投稿日:2008-05-17 Sat
![]() | ナラタージュ (角川文庫 し 36-1) (2008/02) 島本 理生 商品詳細を見る |
今でも呼吸するように思い出す。季節が変わるたび、一緒に歩いた風景や空気を、すれ違う男性に似た面影を探している。それは未練とは少し違う、むしろ穏やかに彼を遠ざけているための作業だ。記憶の中に留め、それを過去だと意識することで現実から切り離している。
転勤を期に両親がドイツへ発った2週間後。引っ越した部屋で泉がテレビを見ていると、携帯電話が鳴った。
「ひさしぶり。元気にしていましたか」
聞こえてきた声は間違いなく彼のもので、私はすぐに返事をすることができない。
「こちらこそおひさしぶりです、葉山先生」
もしかしたらそう口にした瞬間、あの日のことを知らず思い出していたのかもしれない。
高校の演劇部の顧問だった葉山先生と、学生の泉。
卒業式のあの日、たしかにふたりの関係は終わったはずだった。
演劇部の後輩の指導のために母校を訪れた泉は、葉山先生への思いを再確認する。
そしてそれは泉だけでなく、同時に葉山先生の思いでもあると気づくのだけれど・・・・・・。
「一生に一度の恋」
恋愛小説はときどきしか読まないけれど、ここまで入り込んでしまった物語は初めてだった。
けして多くを口にしない泉の、だからこそ今にもあふれそうるか破裂してしまいそうなぎりぎりの感情が淡々と綴られていて、最後の最後まで息を呑むようにして読んだ。
あのときたしかに終わったはずの関係がまた燃え始め、けれどもう二度と交わらないであろうことをどこかでふたりとも知っている。
葉山先生は葉山先生の今があるし、泉には泉の今がある。
だっていうのに、お互いの感情がいちいちそれを邪魔していく。
ときに絡まりかけ、ときに周りを傷つけながら。
「これしかなかったのか、僕が君にあげられるものは。ほかになにもないのか」
必死で模索するように私の目を覗き込んだ。そんなところを探してもなにも見つからないのに、もうずいぶん長いこと、私の目は彼しか映していない。
「あなたはひどい人です」
私は叫んだ。
「これなら二度と立てないくらい壊されたほうがマシです。お願いだから私を壊して、帰れないところまで連れて行って見捨てて、あなたにはそうする義務がある」
終盤から引用。
同情する気はさらさらないけれど、泉の叫びは間違いじゃない。
葉山先生の一人よがりの苦しみや優しさは、たしかに泉を壊すことも包むこともないままいつまでも生殺しにする。
けれど同時に、泉にもそれは言えると思う。
壊れる義務といえば語弊があるけれど、葉山先生への叫びは、そのまま泉にだって当てはめられる。
だからこそ、あの結末は泉はもちろん、ふたりにとっても一番良いものだったと思う。
じつは私はこの物語は苦手、というか嫌いで、それなら何で読み返してしまったんだろうなんて考えながらふと、同属嫌悪かもしんない、なんて思った。
それこそ勝手な思い入れかもしれない。というか傍目から観れば「あんたが勝手に浸ってるだけだ」って切り捨てられてもおかしくないし、私はそれに反抗する気もない。

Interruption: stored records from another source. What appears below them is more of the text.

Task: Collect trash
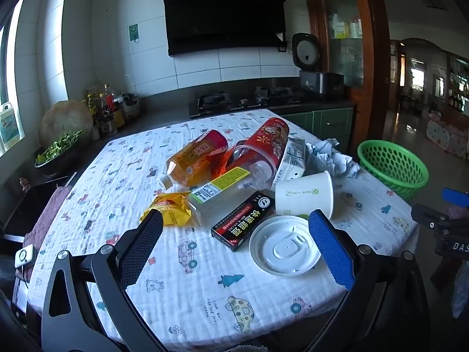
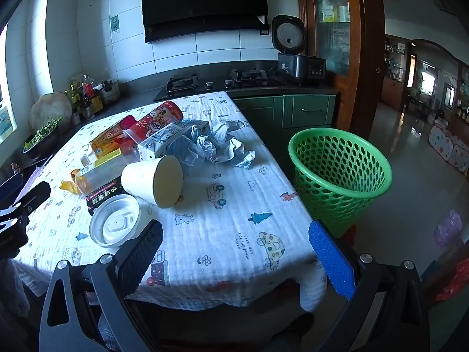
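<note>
Left tongs [image 1: 236,231]: apart, gripping nothing, low in the frame over the near part of the surface [image 1: 205,287]; the white lid [image 1: 283,246] lies between the finger tips in the left wrist view.
Right tongs [image 2: 236,236]: apart, empty, over bare printed cloth at lower centre.
Trash pile: heaped mid-surface, with the orange-drink bottle [image 1: 195,158], red cup [image 1: 263,146], carton [image 1: 293,158], crumpled paper [image 1: 337,155], black box [image 1: 244,220], yellow wrapper [image 1: 170,208] and the white paper cup [image 1: 304,195] on its side.
Left view only: the black box's printed top and the yellow wrapper in full; the green basket [image 1: 392,167] is seen only in part, at the right edge.
Right view only: the paper cup's [image 2: 152,180] open mouth, and the whole basket [image 2: 340,173], tilted, beside the surface's right edge, apart from the cloth.
</note>
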### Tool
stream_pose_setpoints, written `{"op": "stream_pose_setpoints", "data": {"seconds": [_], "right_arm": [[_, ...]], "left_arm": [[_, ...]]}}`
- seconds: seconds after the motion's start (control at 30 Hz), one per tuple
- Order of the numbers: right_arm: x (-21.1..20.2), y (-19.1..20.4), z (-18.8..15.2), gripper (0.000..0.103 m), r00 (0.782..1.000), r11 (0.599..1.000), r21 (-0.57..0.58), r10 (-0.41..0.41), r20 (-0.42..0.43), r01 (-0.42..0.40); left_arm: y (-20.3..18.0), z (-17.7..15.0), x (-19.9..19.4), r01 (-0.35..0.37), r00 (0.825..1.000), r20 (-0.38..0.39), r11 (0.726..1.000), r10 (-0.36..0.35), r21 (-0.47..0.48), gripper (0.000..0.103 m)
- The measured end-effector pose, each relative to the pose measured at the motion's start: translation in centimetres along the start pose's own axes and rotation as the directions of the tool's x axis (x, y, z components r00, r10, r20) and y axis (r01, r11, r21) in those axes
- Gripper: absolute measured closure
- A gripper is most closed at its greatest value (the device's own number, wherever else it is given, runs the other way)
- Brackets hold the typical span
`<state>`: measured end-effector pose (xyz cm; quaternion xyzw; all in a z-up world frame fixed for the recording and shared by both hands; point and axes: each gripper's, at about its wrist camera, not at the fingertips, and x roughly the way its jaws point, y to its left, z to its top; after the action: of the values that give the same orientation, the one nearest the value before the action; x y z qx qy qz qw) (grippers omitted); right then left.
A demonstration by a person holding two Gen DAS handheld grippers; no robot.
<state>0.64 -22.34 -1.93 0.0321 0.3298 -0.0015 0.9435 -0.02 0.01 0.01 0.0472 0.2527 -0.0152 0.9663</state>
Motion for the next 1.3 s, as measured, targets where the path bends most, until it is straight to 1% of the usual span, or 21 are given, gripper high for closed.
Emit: {"op": "stream_pose_setpoints", "data": {"seconds": [0.2,0.47,0.57,1.3], "right_arm": [[-0.1,-0.01,-0.02,0.006,1.0,1.0,-0.002,0.0,0.003,0.0],[0.11,0.66,0.04,0.006,1.0,1.0,0.0,0.0,0.006,0.0],[-0.23,-0.06,0.13,0.006,1.0,1.0,0.002,0.008,0.011,-0.008],[-0.15,0.08,0.11,0.006,1.0,1.0,-0.006,0.016,0.013,-0.016]], "left_arm": [[-0.26,-0.08,-0.08,-0.002,1.0,0.001,1.0,0.002,0.011,0.005],[-0.28,-0.07,0.24,0.0,1.0,-0.017,1.0,0.0,0.008,0.005],[-0.12,-0.17,0.54,0.001,1.0,-0.021,1.0,-0.001,0.004,0.005],[-0.26,-0.35,0.63,0.002,1.0,-0.025,1.0,-0.002,0.008,0.005]]}}
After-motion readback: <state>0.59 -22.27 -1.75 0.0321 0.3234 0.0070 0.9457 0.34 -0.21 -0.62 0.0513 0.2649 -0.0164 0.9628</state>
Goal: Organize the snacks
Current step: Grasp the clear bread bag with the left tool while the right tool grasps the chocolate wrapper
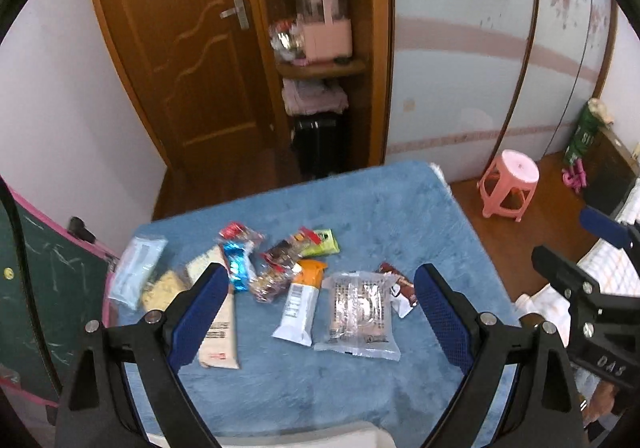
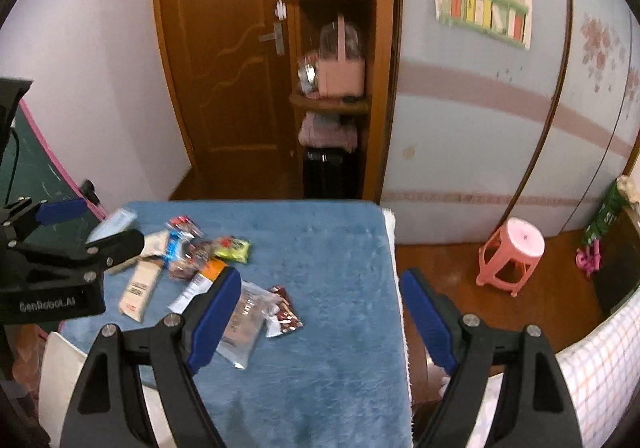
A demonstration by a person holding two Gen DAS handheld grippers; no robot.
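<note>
Several snack packets lie scattered on a blue plush tabletop. Among them are a clear silver packet, an orange-and-white bar, a beige box, a green packet and a brown packet. My left gripper is open and empty above the near side of the pile. My right gripper is open and empty over the table's right part, with the clear packet and brown packet beside its left finger. The left gripper also shows in the right wrist view.
A pink stool stands on the wooden floor to the right. A wooden door and open shelves with a pink basket are behind the table. A green chalkboard leans at the left. A checked cloth lies at the right.
</note>
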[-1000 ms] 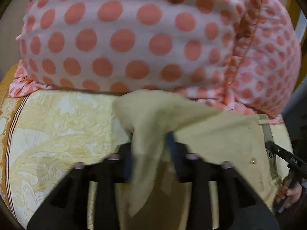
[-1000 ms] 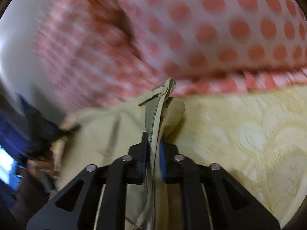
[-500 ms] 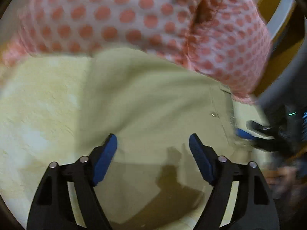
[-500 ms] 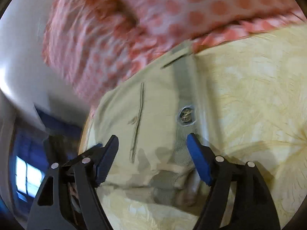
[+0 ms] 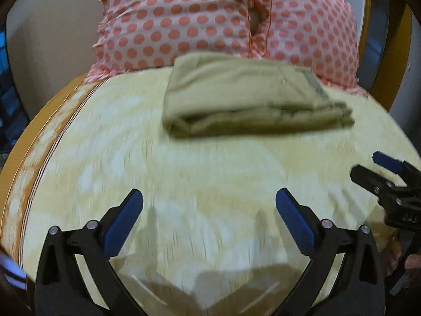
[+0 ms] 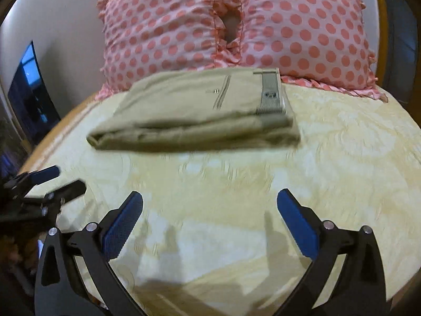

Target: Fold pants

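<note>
A pink polka-dot pillow [image 6: 236,26] rests on the yellow patterned bedspread [image 6: 342,163]

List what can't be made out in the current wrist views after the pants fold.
- Folded pants: layered front edge is motion-blurred in both views, so the number of layers can't be counted.
- Waistband button: too small to read.
- Far edge of the pants: hidden by their own top, against the pillows.
- Right hand-held gripper in the left wrist view: cut off by the frame edge.
- Bedspread: pattern smeared by blur in the left view.
</note>
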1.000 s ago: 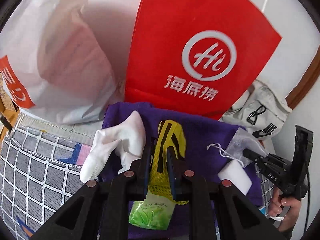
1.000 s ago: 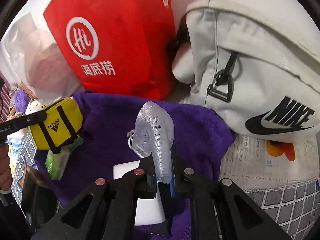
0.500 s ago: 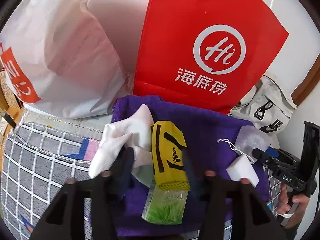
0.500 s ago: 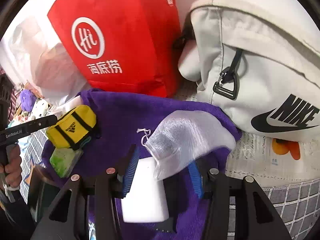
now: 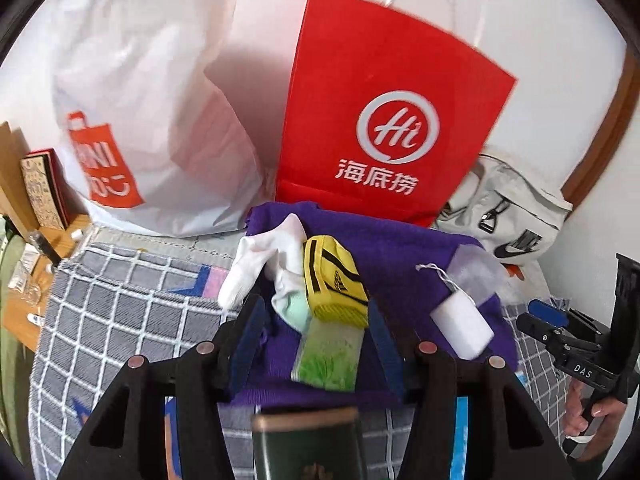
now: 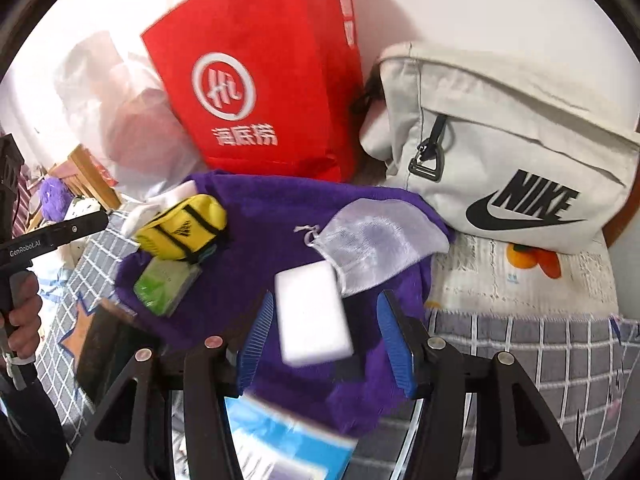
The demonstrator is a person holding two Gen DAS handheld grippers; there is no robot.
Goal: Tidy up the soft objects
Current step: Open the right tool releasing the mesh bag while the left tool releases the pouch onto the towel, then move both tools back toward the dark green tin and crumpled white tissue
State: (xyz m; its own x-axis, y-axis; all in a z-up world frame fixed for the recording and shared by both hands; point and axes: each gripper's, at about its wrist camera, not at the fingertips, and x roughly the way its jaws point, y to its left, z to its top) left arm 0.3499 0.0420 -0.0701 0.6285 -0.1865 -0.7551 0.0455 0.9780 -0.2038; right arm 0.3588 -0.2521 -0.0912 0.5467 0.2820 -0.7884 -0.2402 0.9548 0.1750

けれど葉山先生も泉も、どっかで限りなく私に似てる気がする。
私がこの物語に抱く感覚はほとんど憎むことにも似た「嫌い」なのだけれど。
それでもたぶんこのまま手元に置いておくんだろうな。
これってもしや、「好き」ってことなんでしょうか。
そんなことすらよくわからないまま長々と書き散らしてしまったけれど、この本はだれかにぜったい読んでほしいと思います。